I am new to Teensy and Arduino in general, but am trying to use a Teensy 3.6 to collect data from analog sensors at around 10,000 samples per second per sensor, and write it to a microSD. Since I will have around 10 sensors I am concerned with being able to write the data to the SD quick enough with the 256kB of RAM. I have been browsing and found this data logger: https://github.com/MichaelStetner/TeensyDataLogger but I am unsure if that would be sufficient. For that data logger he was able to sample an analog pin at 25kHz, so I'm not sure if it could handle 10 pins at 10kHz. If anyone has any ideas or suggestions that would be greatly appreciated. Thanks in advance!

Greg
 
This project should be possible, but it will be pushing the hardware nearly as fast as it can go, which can be challenging.

You'll definitely need to buffer data while the SD card is busy.
 
why not split the buffer? write to one buffer in memory, when it reaches end, have it write to the SD, and start writing the 2nd buffer, when thats full, write that to SD and start rewriting the first buffer, no?
 
Thanks for the replies guys.
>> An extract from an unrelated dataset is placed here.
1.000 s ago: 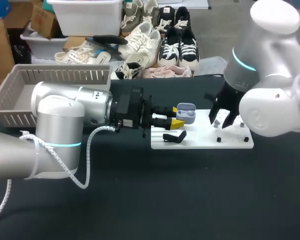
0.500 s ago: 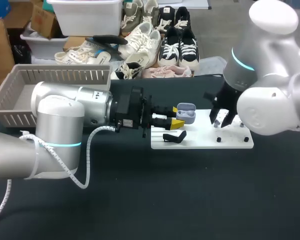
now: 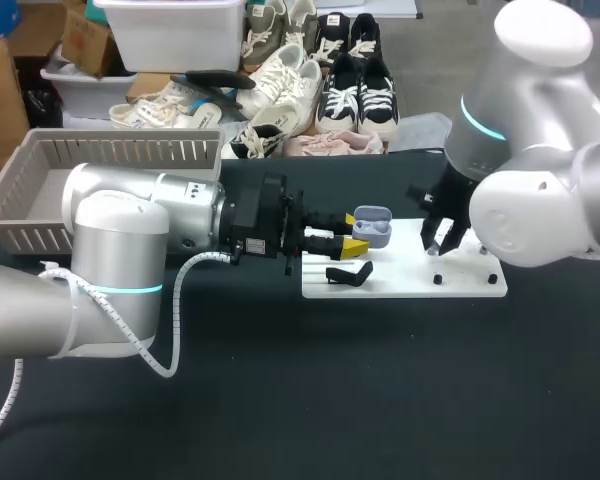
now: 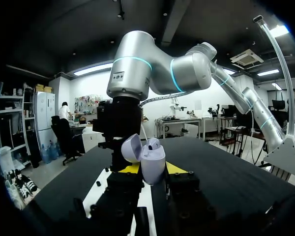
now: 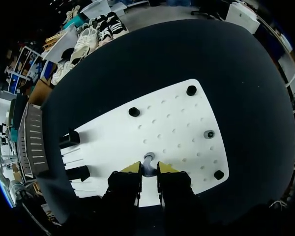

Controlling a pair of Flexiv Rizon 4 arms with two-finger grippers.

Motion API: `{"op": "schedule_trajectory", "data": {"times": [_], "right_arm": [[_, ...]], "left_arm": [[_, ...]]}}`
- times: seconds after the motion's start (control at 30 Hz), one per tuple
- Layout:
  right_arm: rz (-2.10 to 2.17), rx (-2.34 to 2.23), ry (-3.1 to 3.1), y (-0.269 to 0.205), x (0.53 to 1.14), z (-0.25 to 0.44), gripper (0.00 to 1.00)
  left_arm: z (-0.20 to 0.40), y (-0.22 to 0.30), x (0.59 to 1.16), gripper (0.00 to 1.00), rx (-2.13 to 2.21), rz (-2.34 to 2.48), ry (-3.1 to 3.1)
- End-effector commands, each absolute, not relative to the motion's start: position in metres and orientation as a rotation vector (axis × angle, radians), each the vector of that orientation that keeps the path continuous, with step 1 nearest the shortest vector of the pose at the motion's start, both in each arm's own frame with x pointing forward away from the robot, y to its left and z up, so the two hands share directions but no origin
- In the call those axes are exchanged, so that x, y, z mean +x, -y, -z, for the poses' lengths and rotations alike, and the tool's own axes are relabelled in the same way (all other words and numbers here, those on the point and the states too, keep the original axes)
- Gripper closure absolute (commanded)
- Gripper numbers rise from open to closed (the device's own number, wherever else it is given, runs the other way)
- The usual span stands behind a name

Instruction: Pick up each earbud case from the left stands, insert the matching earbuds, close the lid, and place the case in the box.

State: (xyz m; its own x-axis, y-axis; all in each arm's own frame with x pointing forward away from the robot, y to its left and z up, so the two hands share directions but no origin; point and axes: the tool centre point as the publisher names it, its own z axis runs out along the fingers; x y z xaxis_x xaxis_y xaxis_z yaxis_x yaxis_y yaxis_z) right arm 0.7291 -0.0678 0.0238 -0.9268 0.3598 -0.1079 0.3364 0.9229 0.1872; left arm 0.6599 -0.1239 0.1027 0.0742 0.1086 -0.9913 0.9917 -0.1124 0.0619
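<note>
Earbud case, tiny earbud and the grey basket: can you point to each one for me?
earbud case [image 4: 154, 164], left wrist view, on the front of its lower shell.
earbud [image 5: 148, 162], right wrist view, on its small grey body.
grey basket [image 3: 120, 152], head view, on its slatted far wall.

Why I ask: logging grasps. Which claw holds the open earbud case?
The left claw: it grips the lilac earbud case, lid open. The right claw pinches only a grey earbud.

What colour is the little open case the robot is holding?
Pale lilac earbud case, clearest in the left wrist view.
</note>
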Motion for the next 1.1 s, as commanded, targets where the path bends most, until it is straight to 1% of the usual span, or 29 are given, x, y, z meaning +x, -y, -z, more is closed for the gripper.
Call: {"op": "schedule_trajectory", "data": {"times": [0.03,0.4,0.77,1.1], "right_arm": [[-0.246,0.536,-2.949,0.066,0.731,-0.022,1.0],[-0.263,0.55,-2.953,0.071,0.727,-0.029,1.0],[-0.302,0.577,-2.922,0.081,0.714,-0.05,1.0],[-0.285,0.602,-2.935,0.098,0.708,-0.094,1.0]], "left_arm": [[-0.102,0.124,0.659,1.0,1.401,1.178,-1.188],[-0.102,0.124,0.659,1.0,1.401,1.178,-1.188],[-0.102,0.124,0.659,1.0,1.401,1.178,-1.188],[-0.102,0.124,0.659,1.0,1.401,1.178,-1.188]]}}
My knowledge on memory buffering is very limited, so I was hoping to be able to use a data logging sketch that someone had posted to the forums. I have been looking a sketch by tni (https://forum.pjrc.com/threads/43834-Real-low-latency-logging-for-Teensy-3-5-3-6-SDIO-SD) that uses FIFO buffering and supposedly has worst case latency of 40ms, which seems like it should be sufficient.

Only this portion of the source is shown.